◆ Description of the task
Please give the listing again in its entirety, exactly as written.

◆ Given information
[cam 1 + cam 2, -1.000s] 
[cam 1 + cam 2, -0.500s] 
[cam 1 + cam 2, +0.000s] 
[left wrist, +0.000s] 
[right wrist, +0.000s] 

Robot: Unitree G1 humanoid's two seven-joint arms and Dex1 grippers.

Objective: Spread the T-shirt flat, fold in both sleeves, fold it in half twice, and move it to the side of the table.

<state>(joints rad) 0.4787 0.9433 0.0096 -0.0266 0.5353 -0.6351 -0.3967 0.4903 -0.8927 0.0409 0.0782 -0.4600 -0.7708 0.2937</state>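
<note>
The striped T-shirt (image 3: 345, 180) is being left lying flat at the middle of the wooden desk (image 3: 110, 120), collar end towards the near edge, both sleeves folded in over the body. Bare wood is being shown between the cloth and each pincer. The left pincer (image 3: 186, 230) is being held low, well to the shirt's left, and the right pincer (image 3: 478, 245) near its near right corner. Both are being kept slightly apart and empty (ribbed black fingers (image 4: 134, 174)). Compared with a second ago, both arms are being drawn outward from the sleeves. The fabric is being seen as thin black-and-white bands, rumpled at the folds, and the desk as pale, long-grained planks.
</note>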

◆ Output of the exercise
[cam 1 + cam 2, -1.000s] 
[cam 1 + cam 2, -0.500s] 
[cam 1 + cam 2, +0.000s] 
[left wrist, +0.000s] 
[right wrist, +0.000s] 

Robot: Unitree G1 humanoid's two seven-joint arms and Dex1 grippers.

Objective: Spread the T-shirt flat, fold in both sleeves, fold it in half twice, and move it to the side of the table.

<state>(joints rad) 0.4787 0.9433 0.0096 -0.0266 0.5353 -0.6351 -0.3967 0.4903 -0.8927 0.0409 0.0782 -0.4600 -0.7708 0.2937</state>
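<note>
The striped T-shirt (image 3: 345, 180) is being left lying flat at the middle of the wooden desk (image 3: 110, 120), collar end towards the near edge, both sleeves folded in over the body. Bare wood is being shown between the cloth and each pincer. The left pincer (image 3: 186, 230) is being held low, well to the shirt's left, and the right pincer (image 3: 478, 245) near its near right corner. Both are being kept slightly apart and empty (ribbed black fingers (image 4: 134, 174)). Compared with a second ago, both arms are being drawn outward from the sleeves. The fabric is being seen as thin black-and-white bands, rumpled at the folds, and the desk as pale, long-grained planks.
</note>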

The given answer completes the exercise.